Which lines of the data contain the string "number"? Copy every one of them.

::::

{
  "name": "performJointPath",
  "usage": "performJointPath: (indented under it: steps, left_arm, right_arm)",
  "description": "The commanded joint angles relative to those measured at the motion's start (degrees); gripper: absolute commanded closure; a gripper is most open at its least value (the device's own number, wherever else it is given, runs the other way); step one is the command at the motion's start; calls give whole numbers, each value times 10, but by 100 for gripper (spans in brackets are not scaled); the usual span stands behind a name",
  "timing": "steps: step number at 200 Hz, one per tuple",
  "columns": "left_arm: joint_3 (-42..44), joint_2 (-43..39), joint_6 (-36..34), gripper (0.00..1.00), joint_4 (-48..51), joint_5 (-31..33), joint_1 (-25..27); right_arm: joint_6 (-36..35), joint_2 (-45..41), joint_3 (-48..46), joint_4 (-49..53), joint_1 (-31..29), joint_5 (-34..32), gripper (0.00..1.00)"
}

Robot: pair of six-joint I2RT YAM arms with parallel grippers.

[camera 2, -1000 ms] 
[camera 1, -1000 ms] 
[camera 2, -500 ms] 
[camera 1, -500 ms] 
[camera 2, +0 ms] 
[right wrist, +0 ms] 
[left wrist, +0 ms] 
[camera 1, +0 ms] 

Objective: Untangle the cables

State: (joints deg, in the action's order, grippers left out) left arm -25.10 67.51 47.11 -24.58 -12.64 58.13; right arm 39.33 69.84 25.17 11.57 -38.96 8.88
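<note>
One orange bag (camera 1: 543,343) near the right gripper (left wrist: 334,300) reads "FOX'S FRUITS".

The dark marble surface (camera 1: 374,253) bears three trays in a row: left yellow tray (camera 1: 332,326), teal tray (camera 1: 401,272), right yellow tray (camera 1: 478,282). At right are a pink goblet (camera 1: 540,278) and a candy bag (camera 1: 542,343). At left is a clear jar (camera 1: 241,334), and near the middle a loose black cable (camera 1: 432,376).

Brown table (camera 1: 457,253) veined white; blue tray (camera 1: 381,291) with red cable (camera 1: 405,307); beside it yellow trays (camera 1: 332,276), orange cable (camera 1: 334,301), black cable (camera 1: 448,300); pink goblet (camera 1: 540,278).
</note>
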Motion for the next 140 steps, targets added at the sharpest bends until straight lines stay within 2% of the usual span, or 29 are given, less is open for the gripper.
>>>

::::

**REPLY**
  "description": "The commanded joint angles relative to those measured at the motion's start (degrees); gripper: absolute commanded closure; a gripper is most open at its least value (the device's own number, wherever else it is given, runs the other way); step one is the command at the motion's start; calls give whole numbers, each value times 10, but by 100 for gripper (spans in brackets are not scaled); the usual span stands behind a name",
  "timing": "steps: step number at 200 Hz, one per tuple",

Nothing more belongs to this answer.